EXERCISE REQUIREMENTS
If a line below falls between the line with "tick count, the" and the line with "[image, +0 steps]", or is one of those two, output it exactly; output nothing else and no pictures.

##### RECORDS SUPPLIED #####

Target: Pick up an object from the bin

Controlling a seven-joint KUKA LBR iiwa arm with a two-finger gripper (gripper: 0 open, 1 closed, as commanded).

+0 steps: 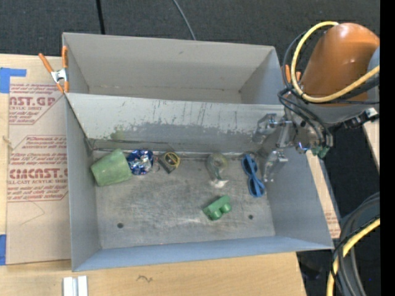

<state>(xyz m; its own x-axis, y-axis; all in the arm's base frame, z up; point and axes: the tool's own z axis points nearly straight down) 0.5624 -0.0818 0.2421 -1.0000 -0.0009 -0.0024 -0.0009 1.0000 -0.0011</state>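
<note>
Camera view shows the claw (272,163) low at the right side of the grey bin (173,66), just beside a blue loop-shaped thing (252,175); whether it is open or closed cannot be told.

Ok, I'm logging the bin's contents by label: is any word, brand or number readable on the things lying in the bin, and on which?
No text can be read on anything in the bin.
Blue and white crumpled thing: some pattern, too blurred to read.
Small dark and yellow piece: too small to tell.
Big green block, small green piece, blue curved thing: no marking visible.
</note>
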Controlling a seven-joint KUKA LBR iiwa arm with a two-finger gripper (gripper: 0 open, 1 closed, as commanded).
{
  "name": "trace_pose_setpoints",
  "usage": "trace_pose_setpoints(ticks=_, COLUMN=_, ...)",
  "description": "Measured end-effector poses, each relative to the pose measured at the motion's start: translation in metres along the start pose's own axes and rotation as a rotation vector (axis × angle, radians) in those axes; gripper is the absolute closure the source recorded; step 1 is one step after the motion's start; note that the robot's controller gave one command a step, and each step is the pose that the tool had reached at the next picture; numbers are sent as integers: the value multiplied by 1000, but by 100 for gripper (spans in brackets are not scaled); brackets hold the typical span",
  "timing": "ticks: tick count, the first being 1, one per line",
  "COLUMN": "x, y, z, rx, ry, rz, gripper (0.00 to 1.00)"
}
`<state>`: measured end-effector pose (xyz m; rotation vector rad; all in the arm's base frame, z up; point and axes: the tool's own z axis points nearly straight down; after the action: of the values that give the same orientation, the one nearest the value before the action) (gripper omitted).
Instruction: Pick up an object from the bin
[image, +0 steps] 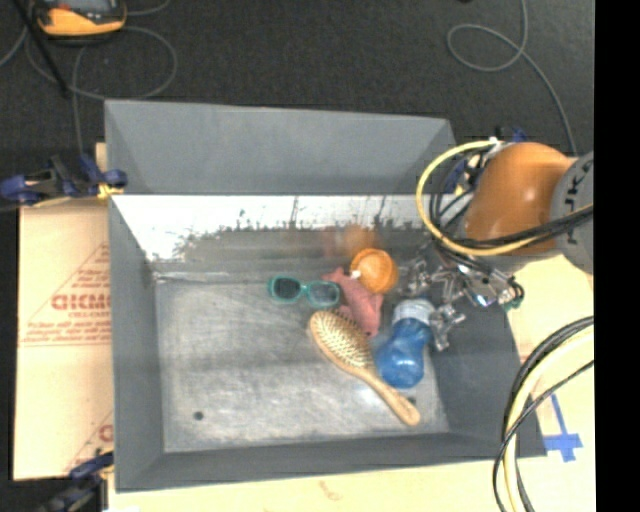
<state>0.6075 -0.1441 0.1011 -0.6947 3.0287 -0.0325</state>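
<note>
Blue bottle (402, 356) beside wooden hairbrush (343, 343), jaws just beside bottle's top

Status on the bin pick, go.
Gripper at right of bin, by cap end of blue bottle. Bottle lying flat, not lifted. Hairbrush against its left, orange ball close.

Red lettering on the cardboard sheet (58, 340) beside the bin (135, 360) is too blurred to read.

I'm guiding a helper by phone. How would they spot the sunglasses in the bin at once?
Look in the grey bin, at the cluster of things toward its right side. At the cluster's left end lie sunglasses, beside a pink thing. They alone are teal, with two lenses.
</note>
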Motion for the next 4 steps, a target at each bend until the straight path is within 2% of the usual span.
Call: trace_pose_setpoints(ticks=4, x=1, y=-1, z=0, rx=-1, ry=-1, rz=-1, gripper=100)
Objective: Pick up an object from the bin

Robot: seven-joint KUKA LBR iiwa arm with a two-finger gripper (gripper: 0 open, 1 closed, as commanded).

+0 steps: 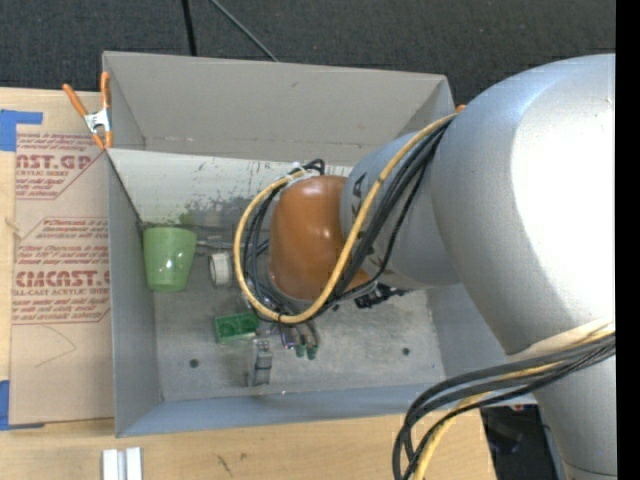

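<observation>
Beside the hand, small green block

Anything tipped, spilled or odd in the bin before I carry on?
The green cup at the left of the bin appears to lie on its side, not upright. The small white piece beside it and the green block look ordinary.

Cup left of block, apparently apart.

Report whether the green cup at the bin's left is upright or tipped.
Tipped: the light green plastic cup lies on its side by the grey metal bin's left wall, outer wall showing.
</observation>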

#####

WRITTEN REPLY
  "timing": "ticks: tick count, the first being 1, one per line",
  "COLUMN": "x, y, z, rx, ry, rz, gripper (0.00 to 1.00)"
}
`<state>`: measured end-effector pose (xyz m; rotation vector rad; all in the arm's base frame, z up; point and axes: the tool's own z axis points nearly straight down; after the action: of the values that give the same orientation, the one nearest the value before the action) (gripper omitted).
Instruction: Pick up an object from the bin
[image, +0 steps] 

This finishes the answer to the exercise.